You should inquire about getting your software upgraded too. Mine was done by the previous owner just before I purchased and it and he reckons it made a difference to gear changes. I wouldn't know personally cos I've never driven another smg besides mine, but I have to say that I had no issues whatsoever. Oh, I forgot.. My accumulator was replaced days before pick up as this was found on the pre purchase inspection.
the accumulator is a waste of time. i had similar symptoms and flipped the $500+ for the new accumulator from the dealer. no difference in performance afterwards and the pump still kept priming up all the time. probably beacuse leaks had developed elsewhere - such as the the pistons in the pump itself.
this is not normal at all
Last edited by 98m3estoril; 05-03-2012 at 11:00 PM. Reason: Automerged Doublepost
Hi folks I'm a newbie on here. Sorry to drag up the topic. I to have an smg gearbox in my 99 m3. To be honest the car has been running very well and I (touch wood) have not had any issues with it. Lately however I haved noticed that the pump is priming more. When I stop the engine and leave the car it could run on and off for upto 30 mins or so afterwards ? Is this normal or would it suggest a possible leak in the seals / accumulator ??

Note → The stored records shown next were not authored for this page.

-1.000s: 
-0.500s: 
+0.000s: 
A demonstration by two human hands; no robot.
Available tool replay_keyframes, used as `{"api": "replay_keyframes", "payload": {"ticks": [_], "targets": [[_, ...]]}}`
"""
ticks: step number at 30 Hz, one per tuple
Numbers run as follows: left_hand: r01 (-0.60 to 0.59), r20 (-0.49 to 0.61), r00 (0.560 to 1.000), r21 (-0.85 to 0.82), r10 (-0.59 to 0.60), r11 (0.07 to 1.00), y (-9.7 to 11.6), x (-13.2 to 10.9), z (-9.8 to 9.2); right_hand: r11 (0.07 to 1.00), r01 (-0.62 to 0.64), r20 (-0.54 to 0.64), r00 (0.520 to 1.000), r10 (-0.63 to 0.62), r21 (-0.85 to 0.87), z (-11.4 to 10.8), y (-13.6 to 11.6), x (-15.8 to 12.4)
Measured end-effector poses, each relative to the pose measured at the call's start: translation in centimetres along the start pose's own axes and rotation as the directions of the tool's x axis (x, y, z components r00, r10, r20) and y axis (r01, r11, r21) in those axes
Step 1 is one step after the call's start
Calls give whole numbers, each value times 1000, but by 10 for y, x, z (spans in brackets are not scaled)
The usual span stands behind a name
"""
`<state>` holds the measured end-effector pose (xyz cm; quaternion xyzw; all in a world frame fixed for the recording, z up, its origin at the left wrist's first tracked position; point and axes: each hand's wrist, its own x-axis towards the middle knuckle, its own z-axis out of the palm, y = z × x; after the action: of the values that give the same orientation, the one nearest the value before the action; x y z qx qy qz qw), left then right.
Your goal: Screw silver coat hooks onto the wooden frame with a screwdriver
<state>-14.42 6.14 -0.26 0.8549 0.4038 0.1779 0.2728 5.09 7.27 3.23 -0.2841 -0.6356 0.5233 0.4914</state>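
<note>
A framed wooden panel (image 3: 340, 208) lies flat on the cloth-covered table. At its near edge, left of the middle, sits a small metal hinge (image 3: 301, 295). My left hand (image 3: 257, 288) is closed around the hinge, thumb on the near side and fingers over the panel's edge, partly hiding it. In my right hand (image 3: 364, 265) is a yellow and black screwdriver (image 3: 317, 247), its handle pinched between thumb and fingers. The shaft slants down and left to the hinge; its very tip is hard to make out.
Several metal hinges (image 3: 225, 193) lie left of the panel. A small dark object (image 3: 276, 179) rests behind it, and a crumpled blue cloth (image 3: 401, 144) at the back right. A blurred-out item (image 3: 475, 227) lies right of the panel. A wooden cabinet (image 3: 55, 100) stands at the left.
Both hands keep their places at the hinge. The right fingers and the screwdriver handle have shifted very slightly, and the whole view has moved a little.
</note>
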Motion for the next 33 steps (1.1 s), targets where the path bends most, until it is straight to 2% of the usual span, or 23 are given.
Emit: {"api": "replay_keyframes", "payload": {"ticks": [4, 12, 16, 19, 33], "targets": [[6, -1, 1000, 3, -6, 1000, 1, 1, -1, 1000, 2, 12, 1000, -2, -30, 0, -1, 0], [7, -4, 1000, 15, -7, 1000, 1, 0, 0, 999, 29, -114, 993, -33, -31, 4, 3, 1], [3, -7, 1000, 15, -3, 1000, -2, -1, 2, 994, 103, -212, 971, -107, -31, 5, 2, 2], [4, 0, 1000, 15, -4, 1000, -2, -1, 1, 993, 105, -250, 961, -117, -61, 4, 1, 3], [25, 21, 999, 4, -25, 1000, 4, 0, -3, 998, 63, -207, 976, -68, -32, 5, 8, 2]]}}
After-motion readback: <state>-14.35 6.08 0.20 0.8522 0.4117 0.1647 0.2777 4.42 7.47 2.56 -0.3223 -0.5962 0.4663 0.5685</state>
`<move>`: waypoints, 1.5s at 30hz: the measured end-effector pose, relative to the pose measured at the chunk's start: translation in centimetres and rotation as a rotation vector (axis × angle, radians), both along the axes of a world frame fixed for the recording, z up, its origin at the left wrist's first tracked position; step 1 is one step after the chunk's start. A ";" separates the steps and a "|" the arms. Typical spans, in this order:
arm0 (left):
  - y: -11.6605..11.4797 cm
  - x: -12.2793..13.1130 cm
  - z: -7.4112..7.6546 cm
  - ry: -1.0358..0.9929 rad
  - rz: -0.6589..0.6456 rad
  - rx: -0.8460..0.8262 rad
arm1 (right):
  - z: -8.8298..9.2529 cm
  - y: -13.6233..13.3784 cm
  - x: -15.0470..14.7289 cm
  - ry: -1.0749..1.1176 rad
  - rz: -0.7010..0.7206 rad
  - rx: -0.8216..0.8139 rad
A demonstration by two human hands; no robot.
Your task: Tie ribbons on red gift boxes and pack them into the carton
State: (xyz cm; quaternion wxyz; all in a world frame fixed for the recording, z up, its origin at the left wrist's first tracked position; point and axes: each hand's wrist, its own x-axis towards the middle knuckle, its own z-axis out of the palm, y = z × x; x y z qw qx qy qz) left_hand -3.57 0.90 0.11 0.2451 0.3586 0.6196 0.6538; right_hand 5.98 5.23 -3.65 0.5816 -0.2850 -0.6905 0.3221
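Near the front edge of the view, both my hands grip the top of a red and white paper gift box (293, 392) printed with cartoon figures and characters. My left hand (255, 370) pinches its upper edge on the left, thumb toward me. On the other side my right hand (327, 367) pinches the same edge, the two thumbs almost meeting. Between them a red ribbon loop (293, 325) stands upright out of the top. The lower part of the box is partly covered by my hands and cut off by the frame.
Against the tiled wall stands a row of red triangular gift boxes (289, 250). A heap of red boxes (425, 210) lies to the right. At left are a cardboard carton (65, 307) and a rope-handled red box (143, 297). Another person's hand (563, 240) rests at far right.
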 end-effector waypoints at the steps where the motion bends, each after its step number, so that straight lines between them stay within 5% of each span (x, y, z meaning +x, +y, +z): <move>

It drives fine with no management, cog lights etc. it's a little rough but that I am assuming is just the character of the smg.
So as a preventative what action should I take or what do you people feel this could be? Car starts straight up with no issues !!
Thanks in advance for any help and delighted to have signed up to the site.
Keanser
Interesting - my car is garaged, not driven since as I am scared of doing any more damage. Last time I did turn it on, I did notice that the SMG fluid is low. I now think there's a fluid leak too. I wouldn't have a clue whether my car primed after I turned the engine off as I run away from it after my neighbourhood drives lol - Perhaps your driver door switch is misbehaving?
I'd suggest you get it scanned for any error codes before doing anything yourself. Check this website for loads of smg info http://tis.spaghetticoder.org/e36/M3_(S50)_COUPE/?q=smg
Thanks for that.
I have a diagnostics machine myself. A pretty good one which reads it no problem and there is no codes at all showing. Interesting idea on the door lock. Have a bmw main dealer guy going to take a look next week at it. He has suggested not doing the software upgrade on it ?? Informed me the last two that he has done on e36 m3 smg's has completely damaged the box beyond repair ?? Reckons its something to do with the new test checks and parameters push the box beyond its limits ???
Doesn't make sense to me but this guy works in a very well respected BMW dealer here in Dublin ??
Make sense to anyone ?
check for signs of visable leaks,the 3 seals on top of the pump can weep,if the pump is priming then as already mention check the door switch, also your accumulator could be shot.
Now that you are both saying it there is a dodgy handle on the car, sometimes it sticks. Could this be a related issue ?
you could try unplugging the door loom and see if it still happens.
I have a 99 M3 with similar problem. When I try to start it it takes thirty seconds to fire up. Also found that if the battery was disconnected and then reconnected it would start straight away. Any ideas?